C'est un vice-président de Cima+, François Plourde, qui s'occupait de récolter les chèques pour le Parti québécois. M. Olechnowicz ignore donc si un objectif avait été fixé. Il a entendu parler d'une «rumeur» de 100 $ par employé.

L'Action démocratique a aussi sollicité Cima+ par l'intermédiaire de Léo Housakos, plus tard nommé sénateur. M. Housakos l'a appelé à compter de 2002. Il demandait «le plus possible mais ne fixait pas d'objectif», a relaté M. Olechnowicz. Il le rencontrait une fois l'an.

Et Cima+ a aussi dû donner à la ville de Laval, puisqu'elle a acheté une firme qui devait déjà y donner sa quote-part des contrats au palier municipal. M. Olechnowicz avait demandé au dirigeant local s'il était possible de ne pas donner d'argent, mais la réponse a été claire: «si on fait ça, on n'aura plus de contrats», a-t-il rapporté.

À Laval, c'était «en majorité» de l'argent comptant, et non des chèques que Cima+ devait donner.

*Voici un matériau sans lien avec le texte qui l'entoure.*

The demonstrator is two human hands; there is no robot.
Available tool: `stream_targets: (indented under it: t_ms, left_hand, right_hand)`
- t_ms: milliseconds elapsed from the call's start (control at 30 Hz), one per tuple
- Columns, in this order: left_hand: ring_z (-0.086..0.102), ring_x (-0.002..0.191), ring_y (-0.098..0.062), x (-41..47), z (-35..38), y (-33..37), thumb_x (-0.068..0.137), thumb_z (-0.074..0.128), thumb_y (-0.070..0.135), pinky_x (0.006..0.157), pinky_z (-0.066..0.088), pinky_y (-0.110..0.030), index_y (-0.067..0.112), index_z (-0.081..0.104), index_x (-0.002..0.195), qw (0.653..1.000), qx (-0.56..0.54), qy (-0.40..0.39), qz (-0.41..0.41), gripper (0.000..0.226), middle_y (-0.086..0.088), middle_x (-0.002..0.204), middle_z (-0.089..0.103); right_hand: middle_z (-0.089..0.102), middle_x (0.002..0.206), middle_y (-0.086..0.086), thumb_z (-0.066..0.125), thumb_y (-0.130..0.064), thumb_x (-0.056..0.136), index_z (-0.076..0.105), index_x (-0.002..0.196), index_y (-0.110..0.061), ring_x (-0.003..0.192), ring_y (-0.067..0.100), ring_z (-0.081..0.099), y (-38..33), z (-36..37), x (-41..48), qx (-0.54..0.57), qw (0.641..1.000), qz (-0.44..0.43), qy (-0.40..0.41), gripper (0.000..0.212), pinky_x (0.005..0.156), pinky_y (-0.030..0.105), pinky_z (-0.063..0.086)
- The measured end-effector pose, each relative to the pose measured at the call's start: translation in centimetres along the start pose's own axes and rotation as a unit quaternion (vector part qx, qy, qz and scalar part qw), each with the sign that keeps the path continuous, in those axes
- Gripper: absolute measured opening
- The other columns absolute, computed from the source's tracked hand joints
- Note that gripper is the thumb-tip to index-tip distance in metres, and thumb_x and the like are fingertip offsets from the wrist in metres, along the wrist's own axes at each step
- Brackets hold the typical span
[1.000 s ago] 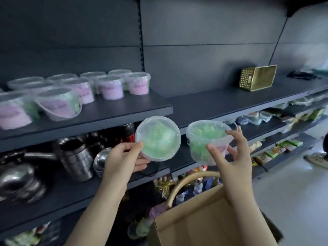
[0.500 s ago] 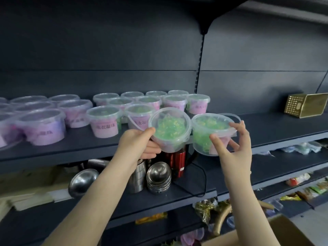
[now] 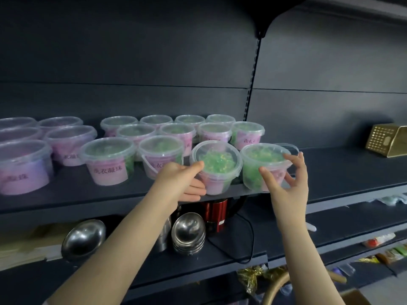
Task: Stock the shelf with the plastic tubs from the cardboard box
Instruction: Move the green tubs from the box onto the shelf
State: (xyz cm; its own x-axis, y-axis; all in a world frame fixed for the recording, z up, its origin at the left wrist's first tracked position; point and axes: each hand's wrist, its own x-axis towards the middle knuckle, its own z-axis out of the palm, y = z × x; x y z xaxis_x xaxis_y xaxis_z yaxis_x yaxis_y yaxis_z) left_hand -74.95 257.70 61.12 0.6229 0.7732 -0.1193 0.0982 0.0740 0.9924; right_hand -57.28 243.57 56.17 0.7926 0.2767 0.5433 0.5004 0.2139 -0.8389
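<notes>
My left hand (image 3: pixel 180 179) grips a clear plastic tub (image 3: pixel 217 168) of green beads, tilted toward me at the front edge of the dark shelf (image 3: pixel 343 172). My right hand (image 3: pixel 288 181) holds a second green-bead tub (image 3: pixel 262 166) by its side, its base at the shelf's front edge just right of the first. Several lidded tubs (image 3: pixel 110 160) with pink labels stand in rows on the shelf to the left and behind. Only a corner of the cardboard box (image 3: pixel 356 297) shows at the bottom right.
A gold perforated container (image 3: pixel 387 139) lies on the same shelf at far right, with bare shelf between it and the tubs. One shelf down sit steel bowls (image 3: pixel 188 233), a red kettle (image 3: pixel 214 213) and its black cord. Packaged goods (image 3: pixel 381 241) fill the lower right shelves.
Both hands have risen from above the cardboard box to the shelf, carrying a tub each. The tubs now reach the shelf's front edge beside the stocked rows.
</notes>
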Motion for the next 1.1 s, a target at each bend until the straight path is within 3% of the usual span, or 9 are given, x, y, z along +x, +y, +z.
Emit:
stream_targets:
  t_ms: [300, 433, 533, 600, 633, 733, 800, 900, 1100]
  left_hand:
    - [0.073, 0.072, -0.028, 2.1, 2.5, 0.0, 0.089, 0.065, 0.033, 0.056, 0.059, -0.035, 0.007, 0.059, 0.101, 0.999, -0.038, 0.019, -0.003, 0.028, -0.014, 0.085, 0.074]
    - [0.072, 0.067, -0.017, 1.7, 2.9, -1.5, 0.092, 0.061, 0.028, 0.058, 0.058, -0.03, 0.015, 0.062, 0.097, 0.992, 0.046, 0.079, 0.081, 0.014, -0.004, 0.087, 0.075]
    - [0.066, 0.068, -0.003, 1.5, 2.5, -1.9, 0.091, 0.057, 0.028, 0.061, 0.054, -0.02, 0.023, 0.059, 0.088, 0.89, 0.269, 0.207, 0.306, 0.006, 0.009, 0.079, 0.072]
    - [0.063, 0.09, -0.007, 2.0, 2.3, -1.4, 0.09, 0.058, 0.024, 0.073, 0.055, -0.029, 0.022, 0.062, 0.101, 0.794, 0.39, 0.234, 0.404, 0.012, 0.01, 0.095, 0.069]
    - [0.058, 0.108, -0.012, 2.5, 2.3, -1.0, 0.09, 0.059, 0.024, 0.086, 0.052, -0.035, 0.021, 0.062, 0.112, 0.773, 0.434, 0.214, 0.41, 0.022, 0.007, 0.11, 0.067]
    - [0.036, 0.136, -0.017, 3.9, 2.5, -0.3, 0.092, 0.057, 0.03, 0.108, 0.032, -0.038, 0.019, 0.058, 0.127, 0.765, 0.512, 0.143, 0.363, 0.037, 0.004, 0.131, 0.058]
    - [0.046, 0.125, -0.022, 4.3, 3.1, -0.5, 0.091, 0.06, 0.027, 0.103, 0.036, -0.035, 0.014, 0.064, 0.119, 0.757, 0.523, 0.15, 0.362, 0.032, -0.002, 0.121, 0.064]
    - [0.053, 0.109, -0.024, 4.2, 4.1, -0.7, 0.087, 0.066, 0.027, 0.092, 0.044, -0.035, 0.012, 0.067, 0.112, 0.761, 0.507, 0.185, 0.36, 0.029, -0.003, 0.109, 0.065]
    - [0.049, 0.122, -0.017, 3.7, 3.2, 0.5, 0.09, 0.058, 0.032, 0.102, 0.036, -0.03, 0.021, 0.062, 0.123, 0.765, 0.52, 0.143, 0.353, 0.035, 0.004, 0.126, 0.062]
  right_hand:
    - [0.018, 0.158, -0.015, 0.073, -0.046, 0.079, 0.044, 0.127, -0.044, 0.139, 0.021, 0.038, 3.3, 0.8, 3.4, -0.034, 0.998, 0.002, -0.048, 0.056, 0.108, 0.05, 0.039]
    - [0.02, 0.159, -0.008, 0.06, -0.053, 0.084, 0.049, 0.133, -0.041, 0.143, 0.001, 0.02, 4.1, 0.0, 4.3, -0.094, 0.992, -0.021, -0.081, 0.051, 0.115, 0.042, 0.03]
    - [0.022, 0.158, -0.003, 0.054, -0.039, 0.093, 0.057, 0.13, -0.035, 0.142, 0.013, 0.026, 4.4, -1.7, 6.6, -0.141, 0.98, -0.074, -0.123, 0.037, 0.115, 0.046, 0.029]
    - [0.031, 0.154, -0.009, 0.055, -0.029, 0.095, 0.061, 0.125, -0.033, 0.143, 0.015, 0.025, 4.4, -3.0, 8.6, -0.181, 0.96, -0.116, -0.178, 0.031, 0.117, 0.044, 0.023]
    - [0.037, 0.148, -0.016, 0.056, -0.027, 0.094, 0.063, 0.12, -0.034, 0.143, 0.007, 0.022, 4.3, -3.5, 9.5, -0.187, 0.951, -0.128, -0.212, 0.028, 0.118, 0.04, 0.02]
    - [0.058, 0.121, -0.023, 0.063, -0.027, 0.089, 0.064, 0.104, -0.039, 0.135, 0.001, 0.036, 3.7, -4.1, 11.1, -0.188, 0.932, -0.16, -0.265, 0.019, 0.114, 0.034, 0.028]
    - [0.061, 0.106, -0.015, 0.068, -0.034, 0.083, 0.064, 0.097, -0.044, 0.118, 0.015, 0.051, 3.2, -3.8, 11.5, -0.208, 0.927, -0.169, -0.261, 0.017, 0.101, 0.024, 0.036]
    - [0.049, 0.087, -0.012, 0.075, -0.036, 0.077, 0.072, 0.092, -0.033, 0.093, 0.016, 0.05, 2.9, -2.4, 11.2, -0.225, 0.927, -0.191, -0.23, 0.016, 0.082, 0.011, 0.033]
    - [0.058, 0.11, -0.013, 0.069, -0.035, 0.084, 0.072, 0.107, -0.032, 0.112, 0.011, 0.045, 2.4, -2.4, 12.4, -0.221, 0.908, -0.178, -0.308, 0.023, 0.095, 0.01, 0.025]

Et pour obtenir suffisamment d'argent comptant, la firme de génie avait recours à de la fausse facturation à l'aide d'entreprises collaboratrices, a-t-il admis. Des documents déposés devant la commission font état de 3 millions $ de fausses factures.

À Montréal, M. Olechnowicz n'a toutefois jamais donné à Bernard Trépanier, le collecteur de fonds pour Union Montréal, le parti de l'ex-maire Gérald Tremblay.